ABOUT THIS TASK> Scan the records below and copy every line that contains the string "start".

INFORMATION>

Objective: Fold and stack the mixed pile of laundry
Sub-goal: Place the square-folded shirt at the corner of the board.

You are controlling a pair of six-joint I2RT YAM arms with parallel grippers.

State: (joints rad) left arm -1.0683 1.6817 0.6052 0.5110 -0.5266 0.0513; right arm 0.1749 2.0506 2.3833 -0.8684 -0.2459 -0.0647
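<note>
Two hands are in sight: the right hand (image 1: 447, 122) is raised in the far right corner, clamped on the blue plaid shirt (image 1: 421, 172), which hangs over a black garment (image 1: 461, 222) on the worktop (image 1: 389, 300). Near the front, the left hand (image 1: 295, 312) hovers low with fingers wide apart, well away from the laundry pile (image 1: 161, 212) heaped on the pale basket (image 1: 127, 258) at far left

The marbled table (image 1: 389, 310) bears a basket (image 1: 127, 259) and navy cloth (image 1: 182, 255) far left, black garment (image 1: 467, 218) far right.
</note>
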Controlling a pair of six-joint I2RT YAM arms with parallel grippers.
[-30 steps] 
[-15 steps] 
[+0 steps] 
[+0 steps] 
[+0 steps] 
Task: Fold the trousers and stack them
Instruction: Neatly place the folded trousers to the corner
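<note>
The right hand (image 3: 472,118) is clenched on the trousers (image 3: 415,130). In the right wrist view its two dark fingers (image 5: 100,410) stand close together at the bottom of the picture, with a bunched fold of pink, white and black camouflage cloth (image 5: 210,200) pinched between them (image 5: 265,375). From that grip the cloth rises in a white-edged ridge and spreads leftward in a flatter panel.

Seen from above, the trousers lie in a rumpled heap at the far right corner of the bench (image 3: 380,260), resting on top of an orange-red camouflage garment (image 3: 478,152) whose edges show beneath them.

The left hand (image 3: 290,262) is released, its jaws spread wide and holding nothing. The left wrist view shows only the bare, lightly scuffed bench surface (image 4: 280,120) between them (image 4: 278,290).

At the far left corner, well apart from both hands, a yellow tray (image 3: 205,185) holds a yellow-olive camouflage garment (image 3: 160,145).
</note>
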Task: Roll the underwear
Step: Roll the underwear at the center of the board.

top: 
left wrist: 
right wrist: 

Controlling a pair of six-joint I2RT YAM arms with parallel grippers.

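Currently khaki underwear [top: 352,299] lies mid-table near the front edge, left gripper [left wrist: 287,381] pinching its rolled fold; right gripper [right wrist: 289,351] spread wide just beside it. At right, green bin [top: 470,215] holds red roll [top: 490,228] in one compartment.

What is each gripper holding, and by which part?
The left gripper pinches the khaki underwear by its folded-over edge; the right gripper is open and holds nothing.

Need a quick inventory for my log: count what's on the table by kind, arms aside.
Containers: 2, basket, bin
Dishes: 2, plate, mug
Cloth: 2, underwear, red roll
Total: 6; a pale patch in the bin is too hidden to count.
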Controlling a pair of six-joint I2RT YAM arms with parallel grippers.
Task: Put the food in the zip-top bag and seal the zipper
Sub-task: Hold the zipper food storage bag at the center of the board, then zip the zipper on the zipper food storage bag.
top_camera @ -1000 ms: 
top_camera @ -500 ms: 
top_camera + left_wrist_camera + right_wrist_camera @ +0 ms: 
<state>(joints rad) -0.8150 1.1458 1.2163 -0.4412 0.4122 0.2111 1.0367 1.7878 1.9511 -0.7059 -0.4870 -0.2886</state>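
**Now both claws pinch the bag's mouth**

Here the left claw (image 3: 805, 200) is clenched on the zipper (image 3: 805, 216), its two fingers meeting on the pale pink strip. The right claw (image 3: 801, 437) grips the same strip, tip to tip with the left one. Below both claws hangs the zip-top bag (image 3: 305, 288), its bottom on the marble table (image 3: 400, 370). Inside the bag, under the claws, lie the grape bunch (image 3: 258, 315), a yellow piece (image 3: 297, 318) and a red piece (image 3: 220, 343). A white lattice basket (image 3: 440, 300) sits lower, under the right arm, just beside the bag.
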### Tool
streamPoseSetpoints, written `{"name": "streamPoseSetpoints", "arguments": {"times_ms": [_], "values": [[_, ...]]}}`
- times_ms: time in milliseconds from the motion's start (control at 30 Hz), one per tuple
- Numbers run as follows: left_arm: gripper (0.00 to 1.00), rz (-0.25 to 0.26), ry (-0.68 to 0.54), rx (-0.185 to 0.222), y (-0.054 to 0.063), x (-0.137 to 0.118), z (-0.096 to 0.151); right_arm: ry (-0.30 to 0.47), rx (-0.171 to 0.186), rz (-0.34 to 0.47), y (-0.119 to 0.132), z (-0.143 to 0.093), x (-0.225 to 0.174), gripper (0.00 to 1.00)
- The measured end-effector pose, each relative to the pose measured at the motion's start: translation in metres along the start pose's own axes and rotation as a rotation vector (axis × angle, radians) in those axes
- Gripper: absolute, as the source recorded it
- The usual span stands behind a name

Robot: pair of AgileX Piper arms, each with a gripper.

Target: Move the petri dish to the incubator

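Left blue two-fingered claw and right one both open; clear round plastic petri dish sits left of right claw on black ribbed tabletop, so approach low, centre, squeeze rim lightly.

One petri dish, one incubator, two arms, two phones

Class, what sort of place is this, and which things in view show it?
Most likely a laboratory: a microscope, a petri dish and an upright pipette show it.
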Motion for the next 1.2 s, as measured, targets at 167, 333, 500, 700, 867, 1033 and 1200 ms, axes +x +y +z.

YOUR RESPONSE>
- times_ms: time in milliseconds from the motion's start (control at 30 Hz), one per tuple
- The measured end-effector pose, each relative to the pose measured at the motion's start: translation in metres along the start pose's own axes and rotation as a rotation vector (axis × angle, radians) in those axes

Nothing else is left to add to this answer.